**DIRECTIONS**
The pictures do not go in the copy. Reproduce the rest of the entries exactly.

**INPUT MATERIAL**
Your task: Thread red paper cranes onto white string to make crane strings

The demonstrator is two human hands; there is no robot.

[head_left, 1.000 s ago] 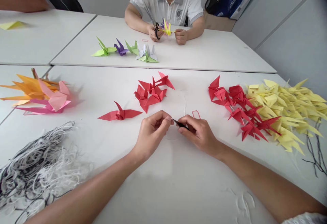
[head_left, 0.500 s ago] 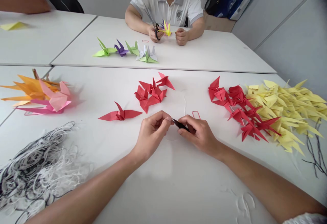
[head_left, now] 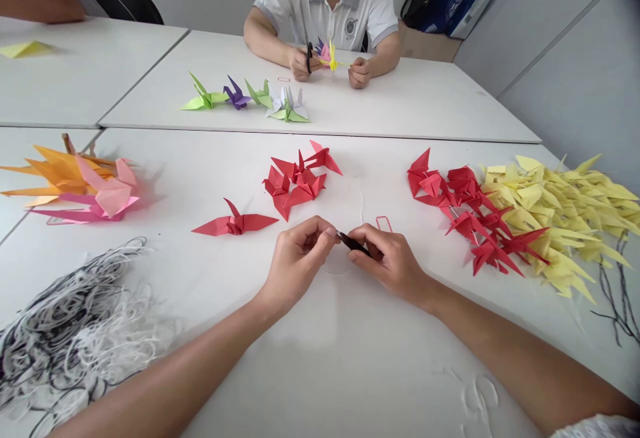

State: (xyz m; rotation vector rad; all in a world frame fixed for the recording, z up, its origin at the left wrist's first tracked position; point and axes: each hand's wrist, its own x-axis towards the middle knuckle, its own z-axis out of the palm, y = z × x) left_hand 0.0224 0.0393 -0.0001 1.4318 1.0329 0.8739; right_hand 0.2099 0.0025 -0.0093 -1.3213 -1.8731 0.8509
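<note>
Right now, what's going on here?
A person's right hand pinches a small black pointed tool, its tip meeting the fingertips of the left hand. A red paper crane and a small pile of red cranes lie ahead, a tangle of black and white string to the left, and a heap of yellow cranes to the right. Across the tables, a co-worker holds scissors and a yellow paper crane.

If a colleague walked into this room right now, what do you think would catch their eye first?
Probably the colour: a heap of yellow origami cranes lies at the right of the near table, beside a pile of red cranes. At the near left, a tangle of black and white string stands out. In the centre, the person's left hand and right hand meet around a small dark pointed object.
</note>
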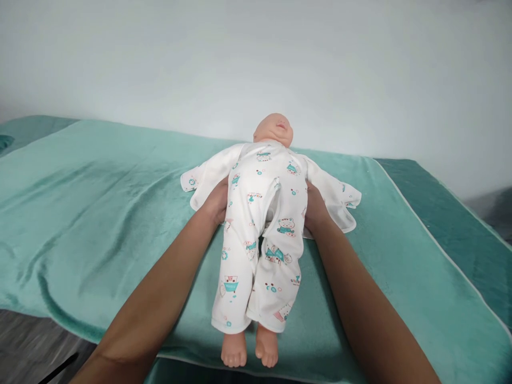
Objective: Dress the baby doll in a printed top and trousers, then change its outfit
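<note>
A baby doll (280,133) lies on its back, its head at the far side and its bare feet (234,349) towards me. It wears white printed clothes (244,240) with an opening at the crotch, and the legs reach the ankles. White sleeves (218,165) and loose jacket flaps spread out on both sides. My left hand (219,201) holds the doll's side at hip height, on the left of the picture. Opposite it, my right hand (314,207) grips the other side. The fingers of both hands are tucked behind the body and hidden.
A mint-green plush blanket (120,213) lies under the doll, wrinkled on the left. Darker green cover (448,213) shows beyond its pale edging at the right. A plain pale wall (256,58) rises behind. Grey floor (32,346) is visible at the lower left.
</note>
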`<state>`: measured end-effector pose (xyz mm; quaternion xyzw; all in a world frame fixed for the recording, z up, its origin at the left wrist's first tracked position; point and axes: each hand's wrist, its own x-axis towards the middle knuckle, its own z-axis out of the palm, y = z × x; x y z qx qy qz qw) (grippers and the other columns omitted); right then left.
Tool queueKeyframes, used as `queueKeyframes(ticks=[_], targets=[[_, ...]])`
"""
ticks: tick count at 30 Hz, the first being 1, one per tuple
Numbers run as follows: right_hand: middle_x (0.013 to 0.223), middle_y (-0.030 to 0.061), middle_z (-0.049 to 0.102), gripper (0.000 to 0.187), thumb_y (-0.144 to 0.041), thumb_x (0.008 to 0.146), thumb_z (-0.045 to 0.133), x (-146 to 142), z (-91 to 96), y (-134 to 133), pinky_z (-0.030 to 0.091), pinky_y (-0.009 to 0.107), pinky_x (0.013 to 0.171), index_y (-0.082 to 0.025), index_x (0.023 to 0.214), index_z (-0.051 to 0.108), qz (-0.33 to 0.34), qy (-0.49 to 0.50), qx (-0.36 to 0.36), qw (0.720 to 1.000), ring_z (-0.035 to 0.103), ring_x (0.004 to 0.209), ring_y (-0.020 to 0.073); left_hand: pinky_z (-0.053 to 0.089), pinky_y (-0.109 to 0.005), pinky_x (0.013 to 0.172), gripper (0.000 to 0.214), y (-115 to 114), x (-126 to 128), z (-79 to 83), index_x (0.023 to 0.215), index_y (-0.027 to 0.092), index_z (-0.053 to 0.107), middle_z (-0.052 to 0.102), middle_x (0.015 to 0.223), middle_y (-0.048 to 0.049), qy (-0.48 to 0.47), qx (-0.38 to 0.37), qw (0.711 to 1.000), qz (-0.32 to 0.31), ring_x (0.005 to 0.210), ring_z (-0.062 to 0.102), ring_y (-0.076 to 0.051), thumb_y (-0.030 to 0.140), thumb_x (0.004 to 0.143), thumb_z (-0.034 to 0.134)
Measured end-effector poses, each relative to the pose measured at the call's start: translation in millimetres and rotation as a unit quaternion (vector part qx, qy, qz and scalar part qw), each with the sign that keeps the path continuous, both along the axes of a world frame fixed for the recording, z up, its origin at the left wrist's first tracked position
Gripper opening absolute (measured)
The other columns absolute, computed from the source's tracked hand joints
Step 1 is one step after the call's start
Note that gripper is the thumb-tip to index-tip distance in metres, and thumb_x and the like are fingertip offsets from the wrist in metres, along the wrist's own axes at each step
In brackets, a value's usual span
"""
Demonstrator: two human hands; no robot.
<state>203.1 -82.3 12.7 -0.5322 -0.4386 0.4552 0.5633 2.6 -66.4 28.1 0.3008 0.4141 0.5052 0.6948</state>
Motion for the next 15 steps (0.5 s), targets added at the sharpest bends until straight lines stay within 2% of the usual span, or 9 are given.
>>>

**RESPONSE**
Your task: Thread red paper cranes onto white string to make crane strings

The demonstrator is two human hands; there is no robot.

[head_left, 1.000 s ago] 
[head_left, 0.500 s ago] 
[head_left, now] 

State: (xyz m; rotation vector rad; all in a world frame fixed for the recording, z up, its origin at the left wrist's first tracked position; point and axes: each hand's wrist, its own x-axis towards the middle knuckle, its own z-axis out of the palm, y = z × x) left_hand 0.0224 0.0393 -0.0001 1.4318 1.0329 0.8739; right_hand 0.2099 0.0025 -0.0093 -1.3213 -1.8731 0.8509
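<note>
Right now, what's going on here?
A person's right hand pinches a small black pointed tool, its tip meeting the fingertips of the left hand. A red paper crane and a small pile of red cranes lie ahead, a tangle of black and white string to the left, and a heap of yellow cranes to the right. Across the tables, a co-worker holds scissors and a yellow paper crane.

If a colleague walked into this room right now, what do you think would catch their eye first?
Probably the colour: a heap of yellow origami cranes lies at the right of the near table, beside a pile of red cranes. At the near left, a tangle of black and white string stands out. In the centre, the person's left hand and right hand meet around a small dark pointed object.
</note>
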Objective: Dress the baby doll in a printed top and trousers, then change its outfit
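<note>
A baby doll (280,133) lies on its back, its head at the far side and its bare feet (234,349) towards me. It wears white printed clothes (244,240) with an opening at the crotch, and the legs reach the ankles. White sleeves (218,165) and loose jacket flaps spread out on both sides. My left hand (219,201) holds the doll's side at hip height, on the left of the picture. Opposite it, my right hand (314,207) grips the other side. The fingers of both hands are tucked behind the body and hidden.
A mint-green plush blanket (120,213) lies under the doll, wrinkled on the left. Darker green cover (448,213) shows beyond its pale edging at the right. A plain pale wall (256,58) rises behind. Grey floor (32,346) is visible at the lower left.
</note>
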`<state>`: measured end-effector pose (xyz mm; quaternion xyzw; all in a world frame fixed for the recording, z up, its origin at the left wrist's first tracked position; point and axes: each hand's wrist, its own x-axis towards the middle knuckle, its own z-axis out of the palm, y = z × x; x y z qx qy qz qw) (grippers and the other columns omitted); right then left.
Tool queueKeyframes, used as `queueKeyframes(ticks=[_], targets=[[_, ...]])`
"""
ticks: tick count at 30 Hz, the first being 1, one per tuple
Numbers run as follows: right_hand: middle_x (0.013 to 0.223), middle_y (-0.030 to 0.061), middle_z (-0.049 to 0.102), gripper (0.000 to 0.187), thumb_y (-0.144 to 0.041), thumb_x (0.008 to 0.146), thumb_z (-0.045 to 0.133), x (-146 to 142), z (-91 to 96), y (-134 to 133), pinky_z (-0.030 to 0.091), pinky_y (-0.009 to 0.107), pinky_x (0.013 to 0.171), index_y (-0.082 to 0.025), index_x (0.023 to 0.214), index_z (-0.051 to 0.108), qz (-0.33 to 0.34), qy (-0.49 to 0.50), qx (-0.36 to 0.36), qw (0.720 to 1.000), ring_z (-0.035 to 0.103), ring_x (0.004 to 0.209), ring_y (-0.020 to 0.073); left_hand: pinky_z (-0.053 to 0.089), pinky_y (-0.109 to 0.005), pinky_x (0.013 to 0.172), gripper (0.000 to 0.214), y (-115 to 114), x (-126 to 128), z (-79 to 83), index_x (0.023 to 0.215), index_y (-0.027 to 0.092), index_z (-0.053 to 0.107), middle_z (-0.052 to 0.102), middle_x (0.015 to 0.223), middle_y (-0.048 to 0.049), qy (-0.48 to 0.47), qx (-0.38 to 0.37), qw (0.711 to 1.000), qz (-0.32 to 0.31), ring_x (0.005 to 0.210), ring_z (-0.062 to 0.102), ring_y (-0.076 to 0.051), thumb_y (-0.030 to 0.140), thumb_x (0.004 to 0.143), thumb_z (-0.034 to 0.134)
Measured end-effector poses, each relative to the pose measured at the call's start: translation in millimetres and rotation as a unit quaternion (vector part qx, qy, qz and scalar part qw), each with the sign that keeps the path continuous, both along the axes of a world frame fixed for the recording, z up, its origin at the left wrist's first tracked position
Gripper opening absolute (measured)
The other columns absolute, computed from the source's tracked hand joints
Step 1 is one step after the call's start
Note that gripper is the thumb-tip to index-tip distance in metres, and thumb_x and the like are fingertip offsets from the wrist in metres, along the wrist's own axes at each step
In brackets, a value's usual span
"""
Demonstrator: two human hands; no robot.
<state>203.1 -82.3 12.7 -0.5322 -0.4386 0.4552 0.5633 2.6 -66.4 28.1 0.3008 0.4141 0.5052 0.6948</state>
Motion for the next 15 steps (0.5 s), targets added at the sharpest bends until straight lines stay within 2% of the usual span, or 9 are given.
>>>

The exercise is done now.